## [WHAT TO PRODUCE]
Using the data below, return the stretch from the line that contains "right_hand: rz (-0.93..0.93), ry" through the line that contains "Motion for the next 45", both included, exactly as it stands and nothing beyond it.

---

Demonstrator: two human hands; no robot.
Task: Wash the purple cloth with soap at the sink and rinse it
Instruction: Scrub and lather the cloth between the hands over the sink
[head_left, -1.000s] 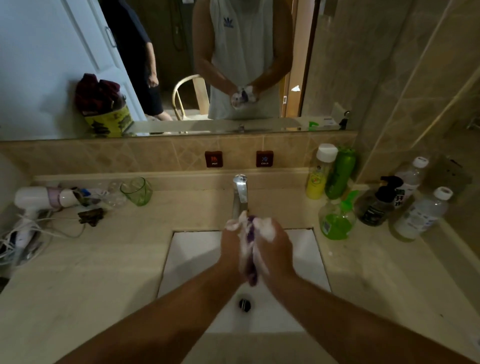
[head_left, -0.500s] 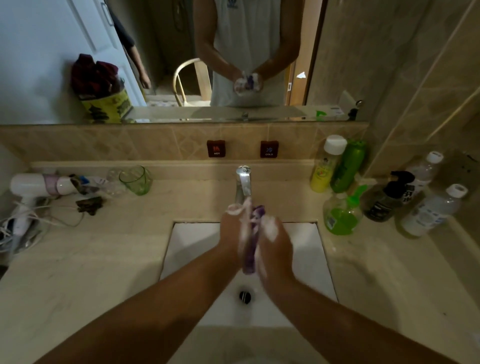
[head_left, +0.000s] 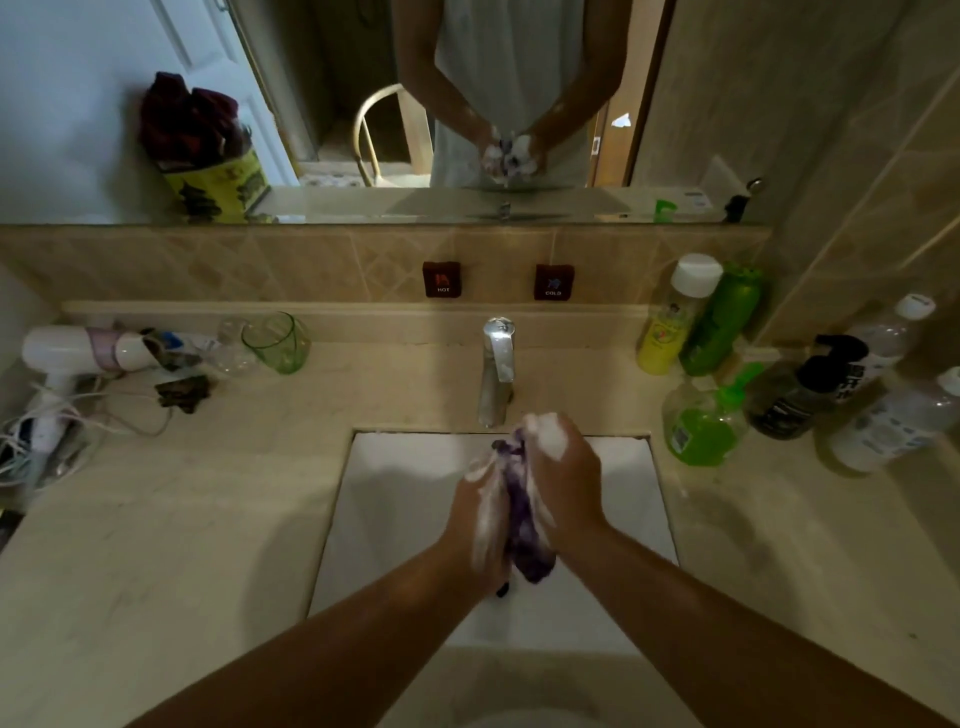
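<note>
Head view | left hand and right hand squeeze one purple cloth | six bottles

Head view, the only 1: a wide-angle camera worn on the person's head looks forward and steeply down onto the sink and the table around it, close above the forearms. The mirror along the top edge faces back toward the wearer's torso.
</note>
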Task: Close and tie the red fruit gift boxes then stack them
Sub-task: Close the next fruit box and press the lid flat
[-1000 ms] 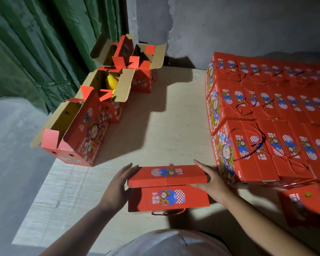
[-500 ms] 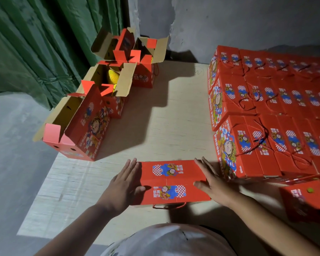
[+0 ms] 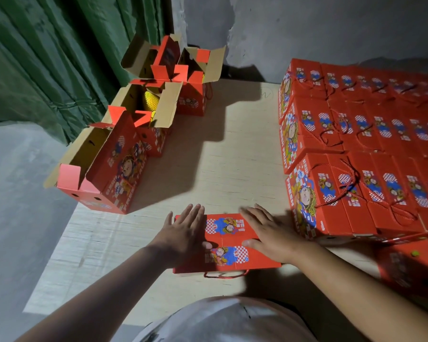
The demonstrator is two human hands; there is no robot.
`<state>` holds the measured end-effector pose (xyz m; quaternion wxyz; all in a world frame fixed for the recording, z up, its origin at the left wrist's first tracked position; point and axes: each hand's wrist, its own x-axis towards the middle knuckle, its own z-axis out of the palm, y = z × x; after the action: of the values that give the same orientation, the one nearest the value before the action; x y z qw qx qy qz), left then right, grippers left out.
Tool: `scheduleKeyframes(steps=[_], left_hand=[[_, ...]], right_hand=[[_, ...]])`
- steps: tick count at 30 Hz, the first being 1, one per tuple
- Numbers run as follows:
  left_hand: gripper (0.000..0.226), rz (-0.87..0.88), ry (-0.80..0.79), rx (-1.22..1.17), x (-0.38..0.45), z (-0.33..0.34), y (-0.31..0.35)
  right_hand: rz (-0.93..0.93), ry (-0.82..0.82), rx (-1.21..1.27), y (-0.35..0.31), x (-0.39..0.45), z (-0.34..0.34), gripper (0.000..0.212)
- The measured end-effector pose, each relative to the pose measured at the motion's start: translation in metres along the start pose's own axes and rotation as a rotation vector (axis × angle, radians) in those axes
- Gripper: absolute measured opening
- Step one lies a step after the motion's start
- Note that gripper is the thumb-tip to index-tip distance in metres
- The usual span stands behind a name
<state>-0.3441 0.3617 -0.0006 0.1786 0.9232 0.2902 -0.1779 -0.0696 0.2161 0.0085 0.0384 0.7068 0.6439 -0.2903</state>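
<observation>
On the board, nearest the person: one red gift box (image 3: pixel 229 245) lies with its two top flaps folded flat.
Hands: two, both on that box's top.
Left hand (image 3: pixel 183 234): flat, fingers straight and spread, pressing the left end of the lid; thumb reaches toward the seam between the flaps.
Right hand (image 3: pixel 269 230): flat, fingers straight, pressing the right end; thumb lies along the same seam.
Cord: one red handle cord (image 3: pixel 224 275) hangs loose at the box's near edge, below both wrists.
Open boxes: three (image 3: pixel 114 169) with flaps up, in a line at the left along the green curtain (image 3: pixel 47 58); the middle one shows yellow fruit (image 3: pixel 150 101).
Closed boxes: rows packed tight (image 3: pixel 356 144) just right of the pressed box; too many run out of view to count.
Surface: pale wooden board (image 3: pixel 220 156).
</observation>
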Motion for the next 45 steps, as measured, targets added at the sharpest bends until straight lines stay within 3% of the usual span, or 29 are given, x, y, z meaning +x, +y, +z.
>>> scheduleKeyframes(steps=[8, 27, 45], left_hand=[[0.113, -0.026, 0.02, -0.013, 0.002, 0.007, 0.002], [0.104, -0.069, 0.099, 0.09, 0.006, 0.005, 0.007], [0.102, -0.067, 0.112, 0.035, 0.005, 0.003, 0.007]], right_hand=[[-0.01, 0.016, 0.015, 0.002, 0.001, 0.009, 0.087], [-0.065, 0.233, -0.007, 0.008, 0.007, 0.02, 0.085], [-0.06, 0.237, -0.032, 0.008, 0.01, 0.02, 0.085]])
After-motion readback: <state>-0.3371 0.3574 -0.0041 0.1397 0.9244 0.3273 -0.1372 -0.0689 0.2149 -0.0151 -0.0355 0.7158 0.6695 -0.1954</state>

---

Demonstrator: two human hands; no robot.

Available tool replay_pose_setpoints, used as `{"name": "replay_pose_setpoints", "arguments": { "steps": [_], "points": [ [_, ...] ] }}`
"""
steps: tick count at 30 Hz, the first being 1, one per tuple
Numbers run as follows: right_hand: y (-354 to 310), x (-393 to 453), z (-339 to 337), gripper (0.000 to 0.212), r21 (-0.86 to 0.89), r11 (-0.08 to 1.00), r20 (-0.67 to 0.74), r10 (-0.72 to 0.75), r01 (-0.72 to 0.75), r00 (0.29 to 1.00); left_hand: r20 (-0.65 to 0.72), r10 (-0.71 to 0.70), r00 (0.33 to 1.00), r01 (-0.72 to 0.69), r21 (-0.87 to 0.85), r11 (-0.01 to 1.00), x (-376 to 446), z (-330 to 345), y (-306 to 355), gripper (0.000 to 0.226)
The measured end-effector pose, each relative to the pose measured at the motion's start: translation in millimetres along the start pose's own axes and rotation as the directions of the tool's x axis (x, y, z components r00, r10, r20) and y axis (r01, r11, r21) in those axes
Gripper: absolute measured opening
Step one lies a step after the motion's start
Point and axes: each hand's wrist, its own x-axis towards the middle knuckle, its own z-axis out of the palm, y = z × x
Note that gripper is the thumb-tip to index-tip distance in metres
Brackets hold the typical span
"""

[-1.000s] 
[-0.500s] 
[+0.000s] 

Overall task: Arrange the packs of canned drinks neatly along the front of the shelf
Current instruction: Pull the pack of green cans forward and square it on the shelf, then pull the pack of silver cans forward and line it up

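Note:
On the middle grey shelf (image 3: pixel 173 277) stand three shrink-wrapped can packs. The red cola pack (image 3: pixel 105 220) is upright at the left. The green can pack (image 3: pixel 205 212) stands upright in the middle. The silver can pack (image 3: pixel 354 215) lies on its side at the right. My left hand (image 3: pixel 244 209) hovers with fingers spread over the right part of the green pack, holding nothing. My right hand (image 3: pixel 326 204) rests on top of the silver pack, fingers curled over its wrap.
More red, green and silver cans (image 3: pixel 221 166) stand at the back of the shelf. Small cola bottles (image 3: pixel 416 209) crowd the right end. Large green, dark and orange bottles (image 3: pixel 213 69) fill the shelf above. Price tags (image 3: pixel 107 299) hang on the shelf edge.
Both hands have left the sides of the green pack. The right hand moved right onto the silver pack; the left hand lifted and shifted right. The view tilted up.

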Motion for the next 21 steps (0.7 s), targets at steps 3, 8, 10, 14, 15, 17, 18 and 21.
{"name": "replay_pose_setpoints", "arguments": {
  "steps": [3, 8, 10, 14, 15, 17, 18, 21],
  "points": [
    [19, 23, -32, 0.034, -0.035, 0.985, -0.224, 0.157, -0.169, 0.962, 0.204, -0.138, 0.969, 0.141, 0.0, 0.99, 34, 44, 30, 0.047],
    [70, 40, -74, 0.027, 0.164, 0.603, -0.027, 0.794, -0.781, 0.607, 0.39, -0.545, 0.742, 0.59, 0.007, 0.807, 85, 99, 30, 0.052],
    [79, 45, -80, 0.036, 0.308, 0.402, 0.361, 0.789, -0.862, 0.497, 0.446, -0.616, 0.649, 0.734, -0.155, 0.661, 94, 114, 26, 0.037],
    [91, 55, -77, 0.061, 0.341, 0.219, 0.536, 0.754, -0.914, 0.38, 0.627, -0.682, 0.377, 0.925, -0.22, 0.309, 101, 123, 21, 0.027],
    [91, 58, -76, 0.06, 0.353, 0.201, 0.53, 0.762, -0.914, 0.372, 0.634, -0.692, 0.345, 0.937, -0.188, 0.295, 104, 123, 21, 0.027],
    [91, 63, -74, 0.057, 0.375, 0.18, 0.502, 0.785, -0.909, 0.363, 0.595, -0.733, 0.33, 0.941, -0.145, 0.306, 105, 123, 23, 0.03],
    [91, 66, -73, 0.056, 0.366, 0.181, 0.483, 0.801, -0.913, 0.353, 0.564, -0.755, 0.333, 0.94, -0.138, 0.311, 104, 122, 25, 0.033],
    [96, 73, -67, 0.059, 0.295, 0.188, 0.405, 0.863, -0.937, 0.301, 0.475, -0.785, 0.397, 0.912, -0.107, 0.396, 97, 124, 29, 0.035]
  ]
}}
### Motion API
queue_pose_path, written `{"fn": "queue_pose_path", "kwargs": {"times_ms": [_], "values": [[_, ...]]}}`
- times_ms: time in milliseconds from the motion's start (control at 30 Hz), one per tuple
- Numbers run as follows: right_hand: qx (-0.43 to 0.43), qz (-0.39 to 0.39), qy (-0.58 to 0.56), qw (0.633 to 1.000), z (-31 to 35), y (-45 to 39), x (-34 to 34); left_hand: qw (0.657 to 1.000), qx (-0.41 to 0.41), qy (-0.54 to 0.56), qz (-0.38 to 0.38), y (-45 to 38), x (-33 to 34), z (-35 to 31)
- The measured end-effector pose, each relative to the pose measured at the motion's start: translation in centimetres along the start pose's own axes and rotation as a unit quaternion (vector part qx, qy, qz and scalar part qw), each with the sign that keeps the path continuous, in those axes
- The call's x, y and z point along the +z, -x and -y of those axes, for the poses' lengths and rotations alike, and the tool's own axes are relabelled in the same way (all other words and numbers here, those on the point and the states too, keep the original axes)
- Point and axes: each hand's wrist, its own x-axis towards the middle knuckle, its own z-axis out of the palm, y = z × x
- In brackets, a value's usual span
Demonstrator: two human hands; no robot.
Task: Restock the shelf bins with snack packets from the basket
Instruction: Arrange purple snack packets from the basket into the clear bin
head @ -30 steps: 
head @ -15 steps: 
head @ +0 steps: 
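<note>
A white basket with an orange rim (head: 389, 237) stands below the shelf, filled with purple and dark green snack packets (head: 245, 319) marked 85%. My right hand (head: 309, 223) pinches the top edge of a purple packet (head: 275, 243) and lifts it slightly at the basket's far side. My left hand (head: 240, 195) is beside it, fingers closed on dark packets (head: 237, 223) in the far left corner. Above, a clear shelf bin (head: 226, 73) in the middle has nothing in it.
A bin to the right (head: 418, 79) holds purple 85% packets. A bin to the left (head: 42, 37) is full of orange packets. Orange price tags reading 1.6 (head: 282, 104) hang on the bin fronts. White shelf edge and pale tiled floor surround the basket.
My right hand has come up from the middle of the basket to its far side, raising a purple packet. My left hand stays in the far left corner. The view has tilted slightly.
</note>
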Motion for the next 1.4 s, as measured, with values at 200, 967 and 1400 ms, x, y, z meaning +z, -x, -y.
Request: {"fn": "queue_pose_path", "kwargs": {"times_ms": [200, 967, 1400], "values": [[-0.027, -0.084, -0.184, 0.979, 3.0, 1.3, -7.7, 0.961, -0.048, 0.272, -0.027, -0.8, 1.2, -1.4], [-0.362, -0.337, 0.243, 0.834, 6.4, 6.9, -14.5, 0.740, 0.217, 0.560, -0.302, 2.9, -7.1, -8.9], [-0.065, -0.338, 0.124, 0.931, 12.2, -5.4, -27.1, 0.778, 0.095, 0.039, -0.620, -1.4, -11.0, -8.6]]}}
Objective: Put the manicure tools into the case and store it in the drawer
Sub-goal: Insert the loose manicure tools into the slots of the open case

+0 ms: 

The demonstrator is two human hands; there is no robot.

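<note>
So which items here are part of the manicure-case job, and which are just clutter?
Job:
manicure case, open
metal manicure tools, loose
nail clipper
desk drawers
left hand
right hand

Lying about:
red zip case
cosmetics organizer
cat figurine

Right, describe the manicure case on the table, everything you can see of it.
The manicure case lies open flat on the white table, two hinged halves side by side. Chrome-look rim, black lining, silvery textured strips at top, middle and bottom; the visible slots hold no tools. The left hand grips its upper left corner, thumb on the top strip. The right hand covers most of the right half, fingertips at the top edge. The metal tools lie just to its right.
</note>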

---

## [ANSWER BELOW]
  right_hand: rz (-0.93..0.93), ry (-0.82..0.82), rx (-1.21..1.27), y (-0.35..0.31), x (-0.39..0.45), z (-0.34..0.34), gripper (0.000..0.212)
- The measured end-effector pose, each relative to the pose measured at the motion's start: translation in metres along the start pose's own axes and rotation as a rotation vector (axis × angle, radians) in those axes
- Gripper: absolute measured opening
- Step one lies a step after the motion's start
- Note that gripper is the thumb-tip to index-tip distance in metres
- The usual span stands behind a name
<state>-0.3441 0.3617 -0.0006 0.1786 0.9232 0.2902 -0.1779 -0.0696 0.2161 0.0085 0.0384 0.7068 0.6439 -0.2903</state>
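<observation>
On the board, nearest the person: one red gift box (image 3: pixel 229 245) lies with its two top flaps folded flat.
Hands: two, both on that box's top.
Left hand (image 3: pixel 183 234): flat, fingers straight and spread, pressing the left end of the lid; thumb reaches toward the seam between the flaps.
Right hand (image 3: pixel 269 230): flat, fingers straight, pressing the right end; thumb lies along the same seam.
Cord: one red handle cord (image 3: pixel 224 275) hangs loose at the box's near edge, below both wrists.
Open boxes: three (image 3: pixel 114 169) with flaps up, in a line at the left along the green curtain (image 3: pixel 47 58); the middle one shows yellow fruit (image 3: pixel 150 101).
Closed boxes: rows packed tight (image 3: pixel 356 144) just right of the pressed box; too many run out of view to count.
Surface: pale wooden board (image 3: pixel 220 156).
</observation>
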Motion for the next 45 steps, as measured, targets added at the sharpest bends until straight lines stay within 3% of the usual span, or 29 are given, x, y, z meaning +x, +y, +z.

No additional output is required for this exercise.